Monday marks the kick off of President Barack Obama’s second term in office. Under Obama’s presidency, the S&P 500 rose 79 percent, the Dow climbed 69 percent, and the NASDAQ shot up 112 percent. These tremendous gains move the markets from post-crisis lows to near all-time highs for the S&P and Dow, but this recovery is just the tip of the iceberg.
Beneath it, the global economy is still in the throes of an economic downturn and after the novelty of vilifying financial institutions wore off public ire moved to federal policy makers for their role in the country’s growing share of fiscal problems. Obama helped negotiate a last-minute tax agreement that avoided the worst of the fiscal cliff, but spending cuts remain and the status of the debt ceiling remains a concern.
The last note in Obama’s first term will be about how on Friday, Republican leaders announced they would vote on a short-term increase to the debt ceiling that came tied up with a few caveats.

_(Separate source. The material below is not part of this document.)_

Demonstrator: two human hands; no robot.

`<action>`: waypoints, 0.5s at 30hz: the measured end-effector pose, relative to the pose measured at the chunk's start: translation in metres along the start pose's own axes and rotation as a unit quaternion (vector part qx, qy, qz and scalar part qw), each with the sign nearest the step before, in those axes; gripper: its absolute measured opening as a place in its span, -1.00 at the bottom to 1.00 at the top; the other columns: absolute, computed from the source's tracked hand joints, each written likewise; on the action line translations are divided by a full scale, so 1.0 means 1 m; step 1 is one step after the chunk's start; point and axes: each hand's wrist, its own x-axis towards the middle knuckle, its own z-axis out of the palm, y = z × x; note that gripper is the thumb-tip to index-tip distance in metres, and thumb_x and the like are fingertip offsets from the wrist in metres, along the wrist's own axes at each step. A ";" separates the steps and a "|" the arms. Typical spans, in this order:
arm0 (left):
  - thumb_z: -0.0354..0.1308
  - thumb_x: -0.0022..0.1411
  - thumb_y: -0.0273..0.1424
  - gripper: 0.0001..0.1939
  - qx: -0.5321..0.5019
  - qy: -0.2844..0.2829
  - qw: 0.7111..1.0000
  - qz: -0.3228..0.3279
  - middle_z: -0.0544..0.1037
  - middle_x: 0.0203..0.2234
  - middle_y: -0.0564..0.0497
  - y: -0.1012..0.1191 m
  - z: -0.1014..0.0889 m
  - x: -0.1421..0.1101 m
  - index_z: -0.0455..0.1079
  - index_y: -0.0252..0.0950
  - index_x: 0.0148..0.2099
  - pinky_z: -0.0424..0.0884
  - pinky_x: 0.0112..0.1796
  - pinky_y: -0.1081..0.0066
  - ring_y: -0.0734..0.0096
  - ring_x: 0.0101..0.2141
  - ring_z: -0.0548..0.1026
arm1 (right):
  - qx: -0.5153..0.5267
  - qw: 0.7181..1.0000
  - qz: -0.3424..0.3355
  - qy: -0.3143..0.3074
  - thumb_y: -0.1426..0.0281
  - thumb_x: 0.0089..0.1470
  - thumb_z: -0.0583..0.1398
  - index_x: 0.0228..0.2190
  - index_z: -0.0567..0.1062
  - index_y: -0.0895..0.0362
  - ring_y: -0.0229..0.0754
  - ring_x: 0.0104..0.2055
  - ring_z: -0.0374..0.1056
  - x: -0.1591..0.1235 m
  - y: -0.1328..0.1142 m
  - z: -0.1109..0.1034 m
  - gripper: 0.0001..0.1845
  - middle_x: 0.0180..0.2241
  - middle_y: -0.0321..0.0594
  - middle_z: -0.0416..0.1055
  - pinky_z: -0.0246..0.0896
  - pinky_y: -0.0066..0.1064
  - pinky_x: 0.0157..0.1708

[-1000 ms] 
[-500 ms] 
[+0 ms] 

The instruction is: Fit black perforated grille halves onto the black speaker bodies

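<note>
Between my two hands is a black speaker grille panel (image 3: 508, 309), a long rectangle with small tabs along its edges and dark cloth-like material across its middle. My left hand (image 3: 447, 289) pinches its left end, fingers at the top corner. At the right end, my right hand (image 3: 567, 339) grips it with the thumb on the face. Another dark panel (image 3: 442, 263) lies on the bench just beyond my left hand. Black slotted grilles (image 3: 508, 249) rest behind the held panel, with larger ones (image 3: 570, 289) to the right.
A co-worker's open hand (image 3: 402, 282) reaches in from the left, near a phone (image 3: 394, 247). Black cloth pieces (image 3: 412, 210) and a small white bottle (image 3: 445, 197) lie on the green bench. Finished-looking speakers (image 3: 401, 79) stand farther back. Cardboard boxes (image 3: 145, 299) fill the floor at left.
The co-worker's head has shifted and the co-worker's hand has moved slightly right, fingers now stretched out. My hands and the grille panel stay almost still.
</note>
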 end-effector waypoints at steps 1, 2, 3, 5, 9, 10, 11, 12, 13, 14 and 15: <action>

One, Congress would not get paid if they failed to adopt a budget by April 15. Congress has a shaky history with incentive devices like this (evidenced by the fiscal cliff ordeal), and it’s unclear if Democrats, who control the senate, are okay with the provisions.
With this as a backdrop, several economic indicators released in January paint an interesting picture of the economy heading into Obama’s second term…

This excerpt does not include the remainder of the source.